• [Problem to work on]
Go through the entries below and print, exactly, the lines starting at the one with "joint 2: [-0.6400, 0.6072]" and ending at the one with "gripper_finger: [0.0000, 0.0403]", keeping both ends and no others.

• [Records provided]
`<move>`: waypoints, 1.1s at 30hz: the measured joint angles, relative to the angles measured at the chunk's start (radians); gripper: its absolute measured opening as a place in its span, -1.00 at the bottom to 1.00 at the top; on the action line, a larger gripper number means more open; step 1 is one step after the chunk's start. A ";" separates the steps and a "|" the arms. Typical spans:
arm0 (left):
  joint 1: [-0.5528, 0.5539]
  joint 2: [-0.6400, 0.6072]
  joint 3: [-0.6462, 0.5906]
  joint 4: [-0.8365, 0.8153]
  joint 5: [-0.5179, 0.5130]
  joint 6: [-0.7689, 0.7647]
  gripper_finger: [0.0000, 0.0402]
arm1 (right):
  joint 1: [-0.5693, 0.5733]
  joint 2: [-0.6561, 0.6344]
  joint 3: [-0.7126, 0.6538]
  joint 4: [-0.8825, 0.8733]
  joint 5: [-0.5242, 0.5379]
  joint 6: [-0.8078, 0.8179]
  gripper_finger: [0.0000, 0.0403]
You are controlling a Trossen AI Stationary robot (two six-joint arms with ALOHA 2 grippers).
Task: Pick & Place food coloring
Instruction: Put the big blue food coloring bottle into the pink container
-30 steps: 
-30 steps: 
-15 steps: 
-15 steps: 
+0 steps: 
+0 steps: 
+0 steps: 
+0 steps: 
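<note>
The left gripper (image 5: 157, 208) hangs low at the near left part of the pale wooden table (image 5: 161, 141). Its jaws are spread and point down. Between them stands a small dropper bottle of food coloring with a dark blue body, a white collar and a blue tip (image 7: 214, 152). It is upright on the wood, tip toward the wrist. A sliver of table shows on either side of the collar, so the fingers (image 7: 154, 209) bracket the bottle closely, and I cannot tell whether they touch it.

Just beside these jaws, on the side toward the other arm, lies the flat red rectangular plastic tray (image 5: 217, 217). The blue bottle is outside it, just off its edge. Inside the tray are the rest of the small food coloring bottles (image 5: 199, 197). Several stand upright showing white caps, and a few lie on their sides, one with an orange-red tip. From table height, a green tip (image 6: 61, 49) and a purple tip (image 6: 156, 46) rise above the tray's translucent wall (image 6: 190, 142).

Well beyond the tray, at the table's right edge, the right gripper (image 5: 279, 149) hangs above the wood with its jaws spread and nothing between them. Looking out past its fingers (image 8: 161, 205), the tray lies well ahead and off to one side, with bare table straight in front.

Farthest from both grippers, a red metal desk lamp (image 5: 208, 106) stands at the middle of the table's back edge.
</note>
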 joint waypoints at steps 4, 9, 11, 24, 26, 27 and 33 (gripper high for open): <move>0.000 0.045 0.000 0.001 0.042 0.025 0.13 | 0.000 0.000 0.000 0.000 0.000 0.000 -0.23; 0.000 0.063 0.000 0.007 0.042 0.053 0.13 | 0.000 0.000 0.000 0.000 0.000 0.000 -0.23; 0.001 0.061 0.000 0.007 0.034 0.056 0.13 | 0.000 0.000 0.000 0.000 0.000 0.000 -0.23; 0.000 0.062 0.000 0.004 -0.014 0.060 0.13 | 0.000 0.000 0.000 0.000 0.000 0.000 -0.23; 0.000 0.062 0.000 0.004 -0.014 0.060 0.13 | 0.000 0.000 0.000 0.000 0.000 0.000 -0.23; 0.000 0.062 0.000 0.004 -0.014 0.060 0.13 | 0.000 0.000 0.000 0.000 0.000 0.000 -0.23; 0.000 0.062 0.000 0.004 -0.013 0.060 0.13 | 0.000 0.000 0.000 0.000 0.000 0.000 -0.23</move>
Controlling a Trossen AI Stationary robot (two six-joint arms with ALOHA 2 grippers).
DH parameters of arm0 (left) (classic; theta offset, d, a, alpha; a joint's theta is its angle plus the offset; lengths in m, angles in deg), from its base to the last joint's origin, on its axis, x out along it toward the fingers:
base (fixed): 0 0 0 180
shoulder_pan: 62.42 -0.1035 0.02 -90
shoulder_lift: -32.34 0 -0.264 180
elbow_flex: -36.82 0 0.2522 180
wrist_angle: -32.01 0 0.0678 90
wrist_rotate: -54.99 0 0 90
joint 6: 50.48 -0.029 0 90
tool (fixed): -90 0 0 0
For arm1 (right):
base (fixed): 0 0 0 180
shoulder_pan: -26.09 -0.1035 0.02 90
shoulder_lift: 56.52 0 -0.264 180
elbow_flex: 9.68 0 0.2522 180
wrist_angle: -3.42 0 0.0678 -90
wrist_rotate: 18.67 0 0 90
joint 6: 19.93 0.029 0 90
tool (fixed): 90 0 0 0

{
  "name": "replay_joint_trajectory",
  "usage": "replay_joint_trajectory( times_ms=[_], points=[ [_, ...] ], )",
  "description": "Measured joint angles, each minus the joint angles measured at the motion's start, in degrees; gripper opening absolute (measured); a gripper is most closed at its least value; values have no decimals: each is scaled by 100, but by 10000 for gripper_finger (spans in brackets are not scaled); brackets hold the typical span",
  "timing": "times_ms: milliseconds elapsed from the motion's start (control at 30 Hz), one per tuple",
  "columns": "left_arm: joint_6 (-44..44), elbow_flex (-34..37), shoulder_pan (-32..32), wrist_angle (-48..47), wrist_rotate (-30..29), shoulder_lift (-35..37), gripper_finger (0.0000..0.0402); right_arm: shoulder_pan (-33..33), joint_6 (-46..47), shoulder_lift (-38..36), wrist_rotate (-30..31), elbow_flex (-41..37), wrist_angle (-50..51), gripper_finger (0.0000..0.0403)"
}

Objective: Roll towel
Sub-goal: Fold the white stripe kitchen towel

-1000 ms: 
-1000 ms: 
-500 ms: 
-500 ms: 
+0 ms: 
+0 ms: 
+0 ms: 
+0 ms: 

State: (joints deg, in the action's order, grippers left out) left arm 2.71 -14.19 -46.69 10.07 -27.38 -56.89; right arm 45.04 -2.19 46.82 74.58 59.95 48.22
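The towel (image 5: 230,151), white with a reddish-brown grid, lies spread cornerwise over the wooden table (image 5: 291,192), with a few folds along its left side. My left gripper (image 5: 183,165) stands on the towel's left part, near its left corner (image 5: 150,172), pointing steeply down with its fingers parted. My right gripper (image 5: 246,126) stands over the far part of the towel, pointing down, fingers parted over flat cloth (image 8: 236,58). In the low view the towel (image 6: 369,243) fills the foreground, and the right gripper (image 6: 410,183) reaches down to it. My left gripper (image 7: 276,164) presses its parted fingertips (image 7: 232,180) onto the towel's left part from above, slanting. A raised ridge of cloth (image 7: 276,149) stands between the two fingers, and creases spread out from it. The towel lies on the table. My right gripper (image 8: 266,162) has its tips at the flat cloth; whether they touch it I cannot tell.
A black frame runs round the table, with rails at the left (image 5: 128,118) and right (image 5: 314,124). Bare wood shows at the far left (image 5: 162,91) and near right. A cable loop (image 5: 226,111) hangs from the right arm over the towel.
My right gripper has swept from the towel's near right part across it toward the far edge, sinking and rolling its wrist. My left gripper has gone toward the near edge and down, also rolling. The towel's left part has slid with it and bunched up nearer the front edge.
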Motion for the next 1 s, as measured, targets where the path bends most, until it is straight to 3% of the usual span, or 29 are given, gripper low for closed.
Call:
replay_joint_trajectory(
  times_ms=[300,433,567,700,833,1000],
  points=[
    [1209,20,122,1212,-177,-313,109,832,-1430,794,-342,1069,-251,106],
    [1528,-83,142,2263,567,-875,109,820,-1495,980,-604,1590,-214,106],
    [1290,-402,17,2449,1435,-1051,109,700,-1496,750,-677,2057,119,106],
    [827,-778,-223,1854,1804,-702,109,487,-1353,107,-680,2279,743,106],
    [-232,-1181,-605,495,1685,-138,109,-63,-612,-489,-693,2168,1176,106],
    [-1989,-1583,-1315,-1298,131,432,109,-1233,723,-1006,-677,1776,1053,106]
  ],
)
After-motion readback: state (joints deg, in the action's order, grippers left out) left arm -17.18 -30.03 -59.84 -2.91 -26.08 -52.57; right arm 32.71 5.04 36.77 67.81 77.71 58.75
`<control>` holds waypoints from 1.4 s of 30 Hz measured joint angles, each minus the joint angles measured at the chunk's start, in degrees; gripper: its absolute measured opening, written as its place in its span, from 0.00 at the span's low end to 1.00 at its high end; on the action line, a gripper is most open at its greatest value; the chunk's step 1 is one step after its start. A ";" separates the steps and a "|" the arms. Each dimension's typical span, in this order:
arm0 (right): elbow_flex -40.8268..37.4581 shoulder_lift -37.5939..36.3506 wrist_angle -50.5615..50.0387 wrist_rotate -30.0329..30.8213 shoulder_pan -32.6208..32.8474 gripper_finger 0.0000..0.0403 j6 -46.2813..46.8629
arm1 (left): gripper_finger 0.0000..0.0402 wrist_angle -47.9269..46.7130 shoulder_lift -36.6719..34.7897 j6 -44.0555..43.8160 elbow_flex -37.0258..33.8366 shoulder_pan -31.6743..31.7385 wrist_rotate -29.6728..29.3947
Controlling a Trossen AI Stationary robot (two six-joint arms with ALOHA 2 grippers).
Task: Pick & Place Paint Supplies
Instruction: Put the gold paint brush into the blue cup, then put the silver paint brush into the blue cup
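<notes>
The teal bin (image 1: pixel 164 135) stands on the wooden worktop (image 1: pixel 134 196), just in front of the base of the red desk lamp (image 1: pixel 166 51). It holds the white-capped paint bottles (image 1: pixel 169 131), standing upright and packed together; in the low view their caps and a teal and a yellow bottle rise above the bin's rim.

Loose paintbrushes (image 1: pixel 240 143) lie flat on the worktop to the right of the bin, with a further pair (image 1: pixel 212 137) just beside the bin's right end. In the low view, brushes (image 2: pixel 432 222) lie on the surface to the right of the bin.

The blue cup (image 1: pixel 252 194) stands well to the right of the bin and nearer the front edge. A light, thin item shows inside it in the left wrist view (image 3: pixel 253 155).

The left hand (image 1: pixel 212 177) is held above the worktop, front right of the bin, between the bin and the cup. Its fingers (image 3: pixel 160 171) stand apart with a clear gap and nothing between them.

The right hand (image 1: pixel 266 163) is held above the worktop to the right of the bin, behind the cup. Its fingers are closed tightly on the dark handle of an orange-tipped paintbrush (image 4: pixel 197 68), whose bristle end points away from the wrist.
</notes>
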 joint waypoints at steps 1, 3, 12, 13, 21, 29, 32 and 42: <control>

• [Response]
  joint 2: [-0.6400, 0.6072]
  joint 3: [-0.6462, 0.5906]
  joint 4: [-0.8365, 0.8153]
  joint 5: [-0.5179, 0.5130]
  joint 6: [-0.7689, 0.7647]
  gripper_finger: [0.0000, 0.0402]
arm1 (right):
  joint 1: [-0.5693, 0.5733]
  joint 2: [-0.6561, 0.6344]
  joint 3: [-0.7126, 0.6538]
  joint 4: [-0.8825, 0.8733]
  joint 5: [-0.5242, 0.5379]
  joint 6: [-0.8078, 0.8179]
  gripper_finger: [0.0000, 0.0403]

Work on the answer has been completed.